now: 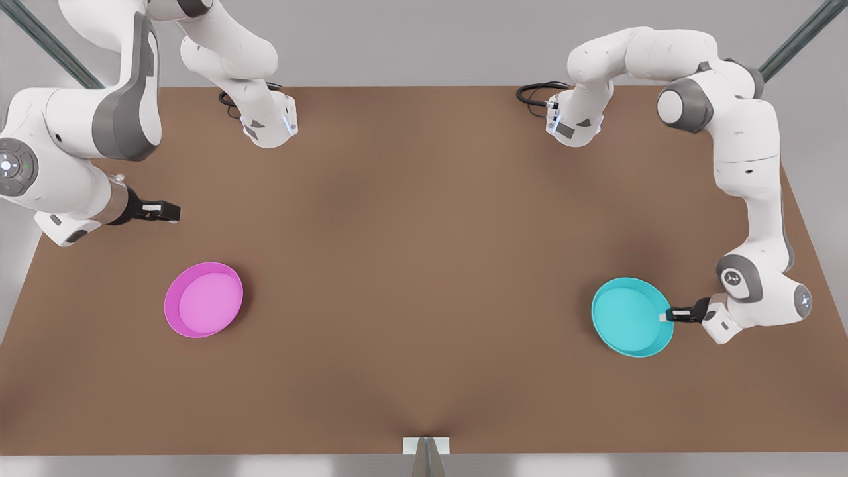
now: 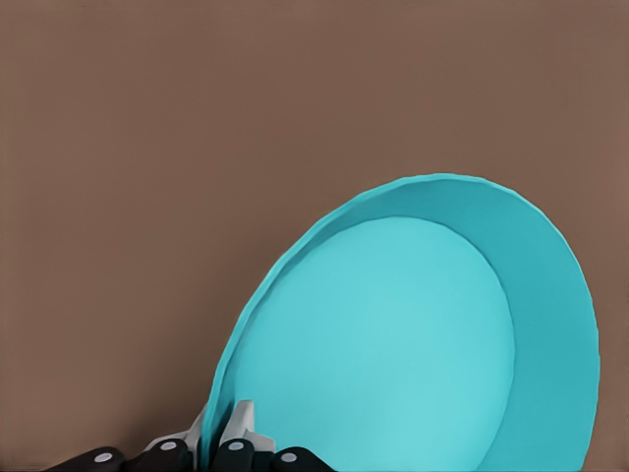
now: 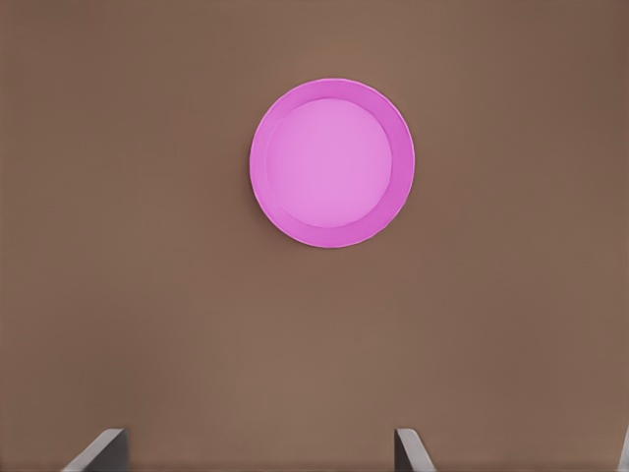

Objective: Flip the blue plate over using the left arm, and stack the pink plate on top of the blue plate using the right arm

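Lighting even + fairly bright, diffuse from overhead, no glare or hotspots. Brown table (image 1: 424, 265) reads flat matte w/ faint darker patches. Soft dark shadows hug the pink plate (image 1: 203, 299) and the blue plate (image 1: 632, 317), under the arms too. Mild softness throughout; no visible edge distortion.

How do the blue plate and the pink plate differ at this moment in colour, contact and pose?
Colour: the blue plate is cyan-turquoise; the pink plate is magenta with a lighter inside.
Contact: the left gripper is shut on the blue plate's rim; the open right gripper is apart from the pink plate.
Pose: the left wrist view suggests the blue plate is tilted; the pink plate appears to lie flat on the table.
Shared: both are round, shallow, similar in size, hollow side up.
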`<action>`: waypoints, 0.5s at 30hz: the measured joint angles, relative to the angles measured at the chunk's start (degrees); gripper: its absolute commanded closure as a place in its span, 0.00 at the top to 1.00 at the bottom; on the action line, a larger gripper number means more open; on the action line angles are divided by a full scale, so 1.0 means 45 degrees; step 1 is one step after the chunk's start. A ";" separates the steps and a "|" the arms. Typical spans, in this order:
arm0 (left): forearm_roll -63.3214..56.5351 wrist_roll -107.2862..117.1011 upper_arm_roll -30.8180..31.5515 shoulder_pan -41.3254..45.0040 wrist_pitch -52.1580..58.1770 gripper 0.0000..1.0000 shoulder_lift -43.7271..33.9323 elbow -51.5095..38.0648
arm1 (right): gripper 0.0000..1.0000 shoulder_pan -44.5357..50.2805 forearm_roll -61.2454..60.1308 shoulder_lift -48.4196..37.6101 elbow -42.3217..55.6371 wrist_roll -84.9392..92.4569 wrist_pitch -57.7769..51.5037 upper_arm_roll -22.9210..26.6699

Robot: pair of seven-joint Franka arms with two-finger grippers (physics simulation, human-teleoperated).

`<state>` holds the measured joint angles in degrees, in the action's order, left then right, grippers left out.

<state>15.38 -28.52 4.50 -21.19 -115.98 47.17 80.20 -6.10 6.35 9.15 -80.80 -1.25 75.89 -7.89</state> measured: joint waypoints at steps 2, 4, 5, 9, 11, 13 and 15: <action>-0.0131 0.0097 0.0009 0.0150 0.0020 0.21 -0.0262 -0.0002 | 1.00 -0.0011 0.0000 0.0009 0.0001 0.0007 -0.0001 0.0000; -0.0607 0.0367 0.0008 0.0957 0.0054 0.21 -0.0987 0.0006 | 1.00 -0.0019 0.0000 0.0011 0.0001 0.0010 -0.0002 0.0002; -0.1271 0.0619 0.0008 0.1654 0.0108 0.21 -0.1473 0.0041 | 1.00 -0.0039 0.0000 0.0009 0.0006 0.0012 -0.0002 0.0001; -0.3559 0.2065 0.0000 0.4014 0.0704 0.21 -0.2649 -0.0127 | 1.00 -0.0018 -0.0064 -0.0066 0.0079 0.0023 -0.0143 0.0000; -0.4752 0.3075 0.0014 0.5321 0.1258 0.21 -0.2647 -0.0987 | 1.00 0.0021 -0.0119 -0.0082 0.0094 0.0017 -0.0250 0.0000; -0.6072 0.4223 0.0003 0.6538 0.1917 0.21 -0.2497 -0.2068 | 1.00 0.0035 -0.0158 -0.0063 0.0103 0.0009 -0.0325 -0.0001; -0.7685 0.5474 -0.0104 0.7732 0.2493 0.21 -0.2128 -0.3007 | 1.00 0.0024 -0.0183 -0.0044 0.0110 0.0006 -0.0376 -0.0001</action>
<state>-19.20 -3.88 4.03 13.61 -104.76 37.59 66.67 -5.99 5.53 8.95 -80.31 -1.22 74.20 -7.89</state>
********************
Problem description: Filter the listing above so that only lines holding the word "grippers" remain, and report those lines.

Result of the exercise:
Robot: pair of seven-joint Franka arms with two-finger grippers (physics simulation, human-teleoperated).
`<state>` holds the measured joint angles in degrees, in the action's order, left then right, grippers left out.

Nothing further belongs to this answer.